_EXERCISE DIRECTIONS_. All lines of the material should be given again exactly.

_RECORDED DATA_.
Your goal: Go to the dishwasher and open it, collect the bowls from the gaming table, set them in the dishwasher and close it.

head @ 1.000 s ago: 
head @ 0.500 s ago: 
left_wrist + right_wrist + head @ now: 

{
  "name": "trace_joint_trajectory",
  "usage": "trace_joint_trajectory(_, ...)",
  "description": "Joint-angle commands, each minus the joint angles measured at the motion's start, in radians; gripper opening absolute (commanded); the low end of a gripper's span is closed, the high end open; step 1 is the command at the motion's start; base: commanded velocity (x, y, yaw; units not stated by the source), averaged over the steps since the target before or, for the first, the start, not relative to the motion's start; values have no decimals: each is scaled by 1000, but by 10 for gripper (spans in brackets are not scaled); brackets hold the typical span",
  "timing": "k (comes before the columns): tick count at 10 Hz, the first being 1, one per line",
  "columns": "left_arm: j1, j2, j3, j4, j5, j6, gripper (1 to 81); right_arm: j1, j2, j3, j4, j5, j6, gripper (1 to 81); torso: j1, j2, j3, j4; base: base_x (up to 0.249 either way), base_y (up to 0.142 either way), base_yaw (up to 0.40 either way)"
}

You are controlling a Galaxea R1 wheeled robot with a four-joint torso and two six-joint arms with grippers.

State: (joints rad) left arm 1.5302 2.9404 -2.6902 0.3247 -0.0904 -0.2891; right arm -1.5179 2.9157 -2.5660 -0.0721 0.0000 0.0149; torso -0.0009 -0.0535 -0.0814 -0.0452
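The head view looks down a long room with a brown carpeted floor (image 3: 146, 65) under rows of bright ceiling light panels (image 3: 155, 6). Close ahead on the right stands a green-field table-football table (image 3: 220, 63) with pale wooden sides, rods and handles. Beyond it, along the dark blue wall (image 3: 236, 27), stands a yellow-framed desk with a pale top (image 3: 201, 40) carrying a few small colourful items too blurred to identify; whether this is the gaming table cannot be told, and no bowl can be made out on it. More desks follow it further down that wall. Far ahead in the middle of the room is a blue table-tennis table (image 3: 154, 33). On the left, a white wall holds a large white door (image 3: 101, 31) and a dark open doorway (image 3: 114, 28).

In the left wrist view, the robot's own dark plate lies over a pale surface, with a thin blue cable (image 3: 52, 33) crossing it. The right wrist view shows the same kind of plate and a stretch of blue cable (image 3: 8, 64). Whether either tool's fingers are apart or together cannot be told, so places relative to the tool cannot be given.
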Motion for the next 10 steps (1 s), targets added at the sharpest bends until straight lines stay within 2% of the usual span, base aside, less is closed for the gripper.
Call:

_ANSWER_.
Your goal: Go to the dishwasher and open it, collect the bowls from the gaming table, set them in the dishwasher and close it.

head @ 1.000 s ago: 
head @ 0.500 s ago: 
left_wrist + right_wrist + head @ now: 

{
  "name": "trace_joint_trajectory",
  "usage": "trace_joint_trajectory(_, ...)",
  "description": "Joint-angle commands, each minus the joint angles measured at the motion's start, in radians; gripper opening absolute (commanded); the low end of a gripper's span is closed, the high end open; step 1 is the command at the motion's start; base: commanded velocity (x, y, yaw; units not stated by the source), averaged over the steps since the target before or, for the first, the start, not relative to the motion's start; values have no decimals: each is scaled by 1000, but by 10 for gripper (spans in brackets are not scaled); brackets hold the typical span",
  "timing": "k (comes before the columns): tick count at 10 Hz, the first being 1, one per line",
  "columns": "left_arm: j1, j2, j3, j4, j5, j6, gripper (1 to 81); right_arm: j1, j2, j3, j4, j5, j6, gripper (1 to 81); torso: j1, j2, j3, j4; base: base_x (up to 0.249 either way), base_y (up to 0.142 either way), base_yaw (up to 0.40 either way)"
}

You are controlling a Galaxea R1 wheeled robot with a four-joint torso and two six-joint arms with grippers.

State: (joints rad) left arm 1.5302 2.9404 -2.6902 0.3247 -0.0904 -0.2891; right arm -1.5179 2.9157 -2.5660 -0.0721 0.0000 0.0149; torso -0.0009 -0.0535 -0.0814 -0.0452
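The head view looks down a long room with a brown carpeted floor (image 3: 146, 65) under rows of bright ceiling light panels (image 3: 155, 6). Close ahead on the right stands a green-field table-football table (image 3: 220, 63) with pale wooden sides, rods and handles. Beyond it, along the dark blue wall (image 3: 236, 27), stands a yellow-framed desk with a pale top (image 3: 201, 40) carrying a few small colourful items too blurred to identify; whether this is the gaming table cannot be told, and no bowl can be made out on it. More desks follow it further down that wall. Far ahead in the middle of the room is a blue table-tennis table (image 3: 154, 33). On the left, a white wall holds a large white door (image 3: 101, 31) and a dark open doorway (image 3: 114, 28).

In the left wrist view, the robot's own dark plate lies over a pale surface, with a thin blue cable (image 3: 52, 33) crossing it. The right wrist view shows the same kind of plate and a stretch of blue cable (image 3: 8, 64). Whether either tool's fingers are apart or together cannot be told, so places relative to the tool cannot be given.
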Motion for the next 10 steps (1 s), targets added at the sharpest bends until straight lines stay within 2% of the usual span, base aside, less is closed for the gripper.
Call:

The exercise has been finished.